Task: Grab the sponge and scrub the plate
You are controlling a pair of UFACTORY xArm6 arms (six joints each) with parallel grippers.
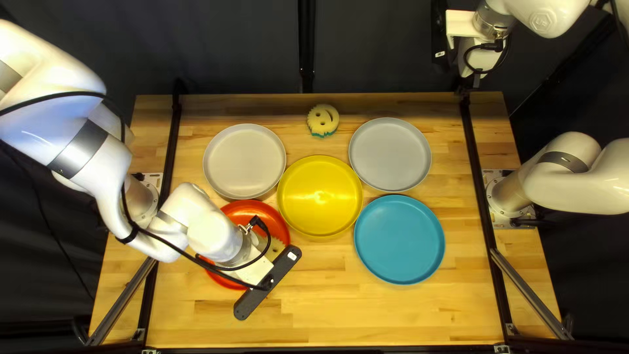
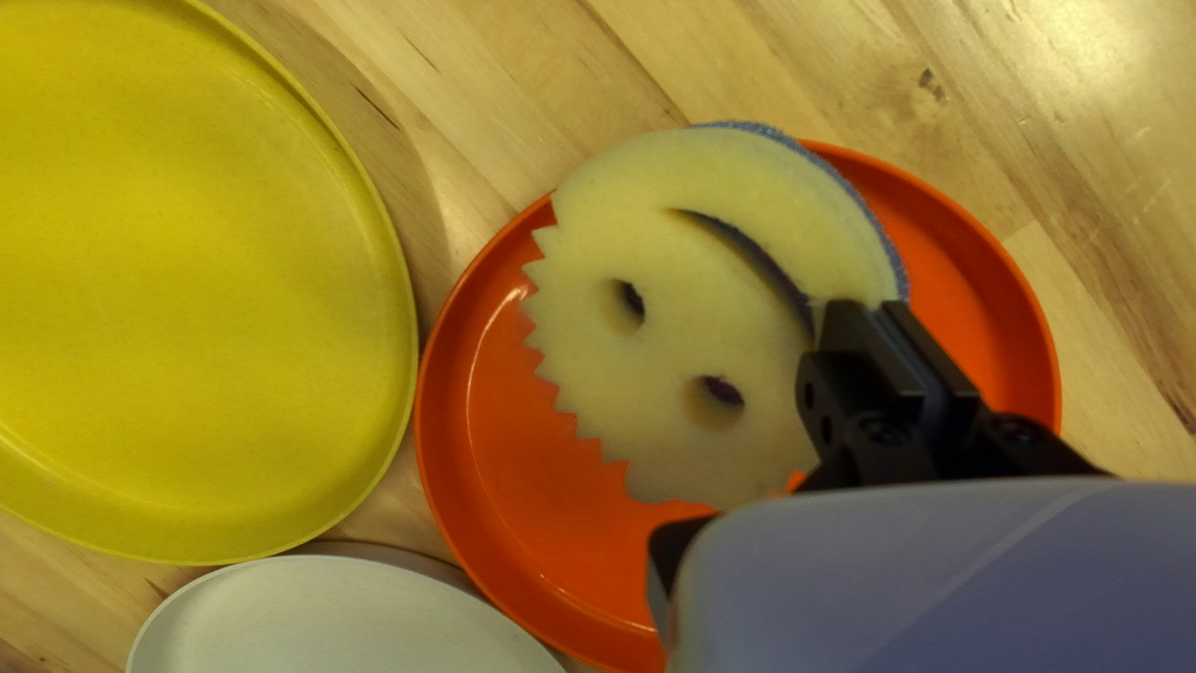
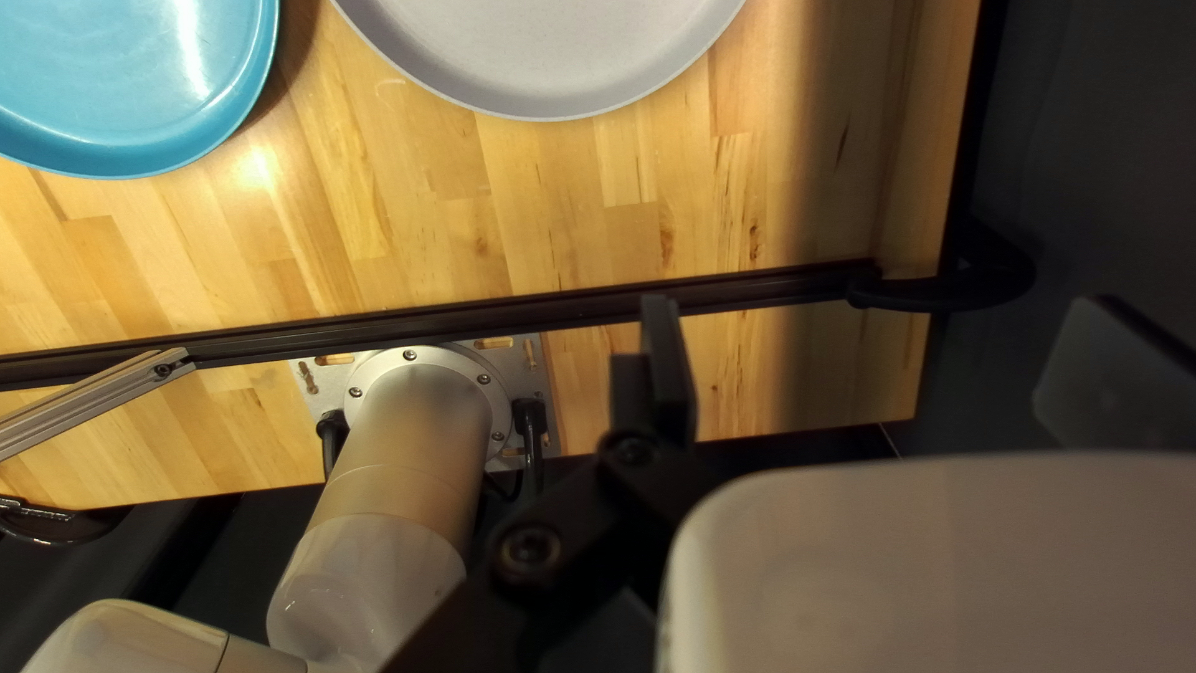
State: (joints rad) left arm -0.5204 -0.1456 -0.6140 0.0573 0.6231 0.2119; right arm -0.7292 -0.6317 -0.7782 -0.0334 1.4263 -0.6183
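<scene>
My left gripper [image 1: 267, 283] is over the red plate [image 1: 265, 215] in the top left view, its fingertips hidden. A sliver of the sponge [image 1: 275, 248] shows beside it. In the left wrist view the left gripper [image 2: 872, 327] is shut on the edge of the round yellow smiley sponge [image 2: 667, 355], which has a blue back. The sponge overlaps the orange-red plate [image 2: 523, 524]; contact cannot be told. My right gripper [image 1: 481, 58] is up past the table's far edge; in the right wrist view the right gripper [image 3: 880, 343] stands open, nothing between its fingers.
A second smiley sponge [image 1: 323, 120] lies near the table's far side. A yellow plate [image 1: 320, 196], a blue plate [image 1: 400, 239], a pale plate [image 1: 244, 161] and a grey plate [image 1: 390, 154] lie around the middle. Dark rails [image 1: 478, 183] run along both sides.
</scene>
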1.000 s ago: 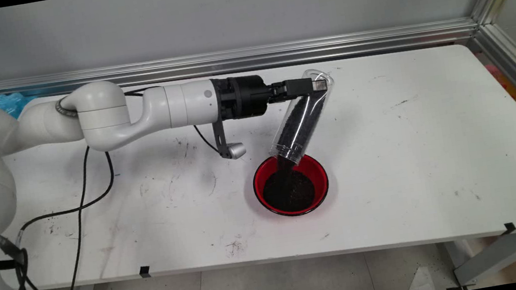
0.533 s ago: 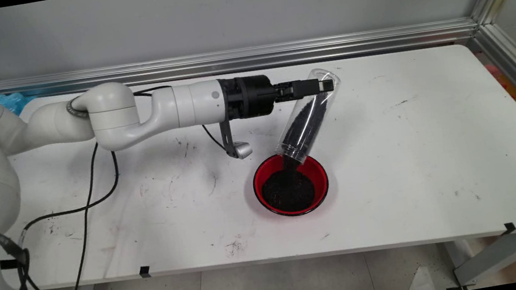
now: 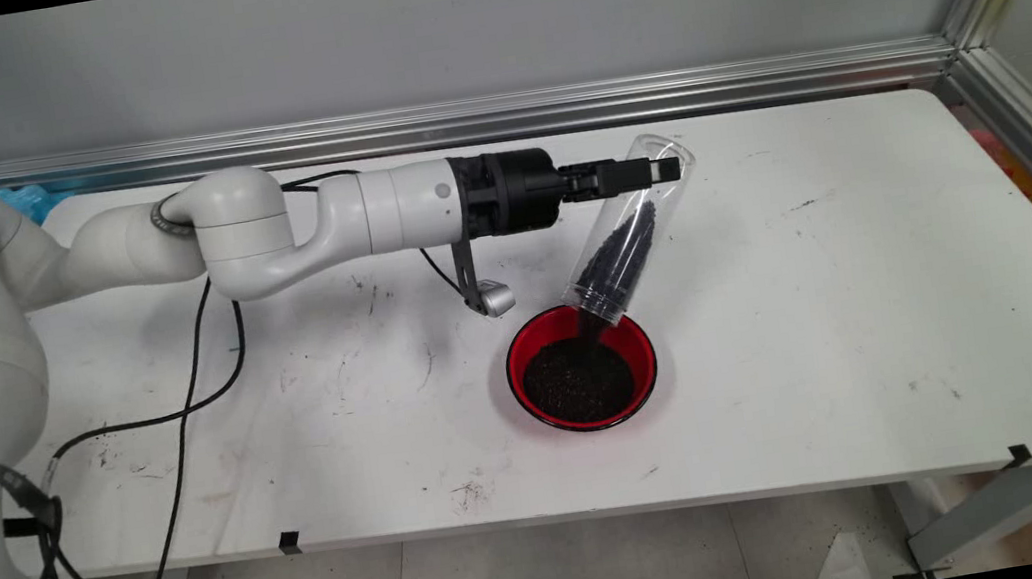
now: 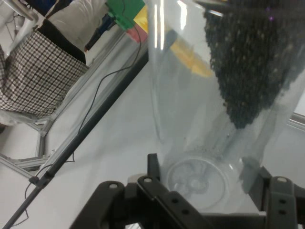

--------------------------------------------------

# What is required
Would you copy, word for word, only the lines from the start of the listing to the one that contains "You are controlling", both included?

# Output of the task
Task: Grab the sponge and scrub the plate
You are controlling a pair of UFACTORY xArm6 arms (six joints each) with parallel grippers.

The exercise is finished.